The right solution here is to handle all user input (sys.argv or whatever) in the "entry point" code (the __main__ section) - your function should know nothing about where the arguments values came from (sys.argv, an HTTP request, a text file or whatever).

So to make a long story short: use either a hardcoded value (if it makes sense) or a "sentinel" value (None is a good candidate) as default value for your optional argument, and do all the user inputs parsing in the __main__ section (or even better in a main() function called from the __main__ section so you don't pollute the module's namespace with irrelevant variables):

def func(arg, optarg=None):
    #code here


def main(*args):
    #parse args
    #call func with the right args

if __name__ == "__main__":
    import sys 
    main(*sys.argv 


Dharmik February 2016

You can write your function by providing default argument value to the argument you want to ignore like optionalArg=None(whatever you want) by doing this you can call the function with single argument.


k4ppa February 2016

A very, VERY ugly way is to use exceptions for check if the parameter is defined:

import sys

if __name__ == '__main__':
    arg = sys.argv[1]

    try:
        optionalArg = sys.argv[2]
    except IndexError:
        optionalArg = ""
    else:
        print "sure, it was defined."

I advise you not to use it, because you should never be in a situation where you don't know if a variable is defined or not, there are better ways to handle this, but in some cases (not yours) can be usefull, I add it only for this reason.


Device February 2016

Something like this? kinda code sorry :D

def function(value, opt = ""):
  print("Value: " + value)
  if not opt == "":
    print("Optional: " + opt)


Supahupe February 2016

You can pass a dictionary.
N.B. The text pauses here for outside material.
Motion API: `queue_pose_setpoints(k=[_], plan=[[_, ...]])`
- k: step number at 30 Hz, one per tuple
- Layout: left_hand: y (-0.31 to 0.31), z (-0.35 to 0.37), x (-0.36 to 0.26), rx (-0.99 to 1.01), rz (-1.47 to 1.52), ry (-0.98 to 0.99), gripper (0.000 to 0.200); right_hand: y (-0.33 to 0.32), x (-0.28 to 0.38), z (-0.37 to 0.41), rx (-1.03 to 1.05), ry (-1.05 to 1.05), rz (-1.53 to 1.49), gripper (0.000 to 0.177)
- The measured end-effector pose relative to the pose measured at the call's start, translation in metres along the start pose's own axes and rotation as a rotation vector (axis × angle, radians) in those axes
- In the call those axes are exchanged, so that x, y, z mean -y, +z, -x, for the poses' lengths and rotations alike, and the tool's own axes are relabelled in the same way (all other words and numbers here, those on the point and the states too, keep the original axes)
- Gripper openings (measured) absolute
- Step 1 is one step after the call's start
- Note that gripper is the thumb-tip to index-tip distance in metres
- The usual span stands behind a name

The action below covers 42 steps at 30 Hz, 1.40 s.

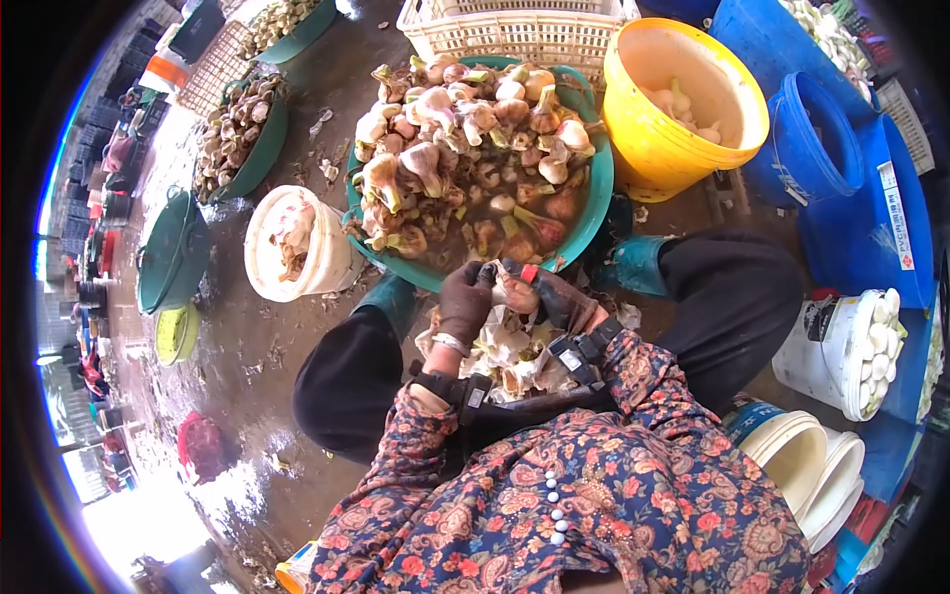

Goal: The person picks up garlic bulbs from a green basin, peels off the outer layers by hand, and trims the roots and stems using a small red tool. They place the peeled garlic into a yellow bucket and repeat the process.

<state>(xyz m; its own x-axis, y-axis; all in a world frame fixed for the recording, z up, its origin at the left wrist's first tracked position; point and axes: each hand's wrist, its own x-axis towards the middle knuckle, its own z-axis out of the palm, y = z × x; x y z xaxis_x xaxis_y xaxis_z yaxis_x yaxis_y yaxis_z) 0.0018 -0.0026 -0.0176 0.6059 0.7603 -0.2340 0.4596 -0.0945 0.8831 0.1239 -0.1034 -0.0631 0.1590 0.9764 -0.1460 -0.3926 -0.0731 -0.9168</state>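
My left hand [463, 307], in a dark glove, is closed on a garlic bulb [515, 293] just over the near rim of a green tub [606, 188]. On the bulb's other side my right hand [560, 297], also gloved, has its fingers closed against it; a small red item [529, 272] shows at those fingers. Unpeeled garlic [421, 168] is heaped in the tub, with murky water in its near part. Below my hands, pale garlic skins [505, 351] lie in a pile between my legs.
Left of the tub stands a white bucket [336, 259] with skins inside. A yellow bucket [633, 129] at the right holds some pale bulbs. A white bucket [816, 346] full of white bulbs is farther right, near blue tubs [891, 228]. Behind is a cream crate [515, 38].
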Motion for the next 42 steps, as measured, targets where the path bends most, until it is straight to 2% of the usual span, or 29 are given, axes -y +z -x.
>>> queue_pose_setpoints(k=[1,2,3,4,5,6,8,9,10,11,12,14,15,16,18,21,22,24,26,28,29,32,34,36,37,38,40,41,42], plan=[[-0.006,-0.001,-0.005,0.103,0.185,-0.146,0.023,-0.003,-0.003,0.001,0.06,0.115,-0.462,0.032],[-0.008,0.001,-0.007,0.099,0.188,-0.146,0.023,-0.007,-0.006,0.002,0.122,0.231,-0.92,0.032],[-0.008,0.002,-0.01,0.062,0.27,0.028,0.028,-0.01,0.002,0.007,0.064,0.189,-0.738,0.026],[-0.009,0.002,-0.014,0.028,0.351,0.203,0.033,-0.003,0.028,0.013,0.06,0.185,-0.734,0.026],[-0.013,0.009,-0.023,0.092,0.349,0.242,0.044,0.01,0.065,0.022,0.049,0.202,-0.388,0.025],[-0.018,0.011,-0.029,0.089,0.354,0.244,0.044,0.016,0.085,0.026,0.041,0.217,-0.039,0.025],[-0.029,0.014,-0.034,0.444,0.218,-0.043,0.04,0.003,0.057,0.022,0.076,0.186,-0.07,0.026],[-0.027,0.016,-0.033,0.367,0.245,0.063,0.033,0.003,0.051,0.02,0.105,0.156,-0.109,0.027],[-0.025,0.018,-0.031,0.363,0.256,0.064,0.033,0.001,0.047,0.021,0.134,0.129,-0.146,0.029],[-0.024,0.02,-0.03,0.294,0.195,0.069,0.026,-0.003,0.044,0.022,0.086,0.33,-0.395,0.031],[-0.023,0.022,-0.031,0.225,0.132,0.075,0.02,0.002,0.052,0.025,0.087,0.335,-0.383,0.031],[-0.014,0.027,-0.031,0.157,0.073,0.113,0.013,0.01,0.063,0.034,0.057,0.138,-0.012,0.029],[-0.009,0.031,-0.031,0.096,0.1,0.101,0.013,0.005,0.062,0.022,0.062,0.367,-0.138,0.029],[-0.005,0.033,-0.031,0.032,0.127,0.088,0.013,0.001,0.061,0.023,0.064,0.371,-0.127,0.029],[-0.004,0.037,-0.032,0.057,0.136,0.062,0.013,0.003,0.073,0.03,0.135,0.108,0.192,0.031],[-0.002,0.04,-0.036,0.139,0.47,-0.094,0.018,0.021,0.089,0.048,0.066,0.109,0.204,0.042],[-0.001,0.04,-0.031,0.136,0.477,-0.094,0.018,0.025,0.091,0.052,0.029,0.105,0.205,0.049],[-0.004,0.04,-0.027,0.205,0.636,-0.182,0.022,0.024,0.091,0.055,0.017,0.14,0.14,0.043],[-0.014,0.04,-0.029,0.259,0.679,-0.174,0.026,0.015,0.084,0.054,-0.011,0.145,-0.137,0.045],[-0.032,0.046,-0.054,0.351,0.755,-0.251,0.03,0.008,0.082,0.052,-0.012,0.135,-0.17,0.048],[-0.031,0.045,-0.048,0.408,0.602,-0.217,0.033,0.007,0.086,0.051,-0.011,0.132,-0.061,0.051],[-0.022,0.041,-0.021,0.446,0.595,-0.208,0.035,0.009,0.089,0.053,0.042,0.09,0.098,0.051],[-0.026,0.044,-0.029,0.478,0.674,-0.244,0.031,0.018,0.105,0.058,0.071,0.133,-0.175,0.048],[-0.03,0.059,-0.037,0.277,0.154,0.285,0.031,0.014,0.097,0.057,0.066,0.106,-0.186,0.047],[-0.027,0.056,-0.021,0.115,-0.069,0.686,0.037,0.012,0.094,0.054,0.06,0.075,-0.193,0.047],[-0.021,0.057,-0.013,0.057,-0.066,0.709,0.038,0.01,0.09,0.054,0.048,0.047,-0.201,0.047],[-0.018,0.06,-0.017,-0.033,-0.078,0.667,0.03,0.016,0.095,0.055,0.032,0.094,-0.276,0.044],[-0.02,0.059,-0.019,-0.038,-0.081,0.663,0.03,0.02,0.095,0.054,-0.038,-0.084,0.067,0.043],[-0.025,0.055,-0.029,0.109,0.259,0.188,0.026,0.023,0.095,0.053,-0.108,-0.263,0.41,0.043]])
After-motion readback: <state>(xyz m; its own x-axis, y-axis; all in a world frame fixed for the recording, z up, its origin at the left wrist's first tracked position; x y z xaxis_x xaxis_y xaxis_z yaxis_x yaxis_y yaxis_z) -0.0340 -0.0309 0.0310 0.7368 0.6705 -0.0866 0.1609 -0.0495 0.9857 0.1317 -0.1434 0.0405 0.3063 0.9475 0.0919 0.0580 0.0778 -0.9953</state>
Or a default value which is None if you not explicitly initialize it when calling the function.


Maxim Panfilov February 2016

Variant:

def somefunc(*args, **kwargs):
   if 'optional_arg' in kwargs:
       print kwargs['optional_arg']


Pouria Hadjibagheri February 2016

You can use *args to pass any number of arguments and receive them as a list, or use **kwargs to send keyword arguments and receive them as a dictionary.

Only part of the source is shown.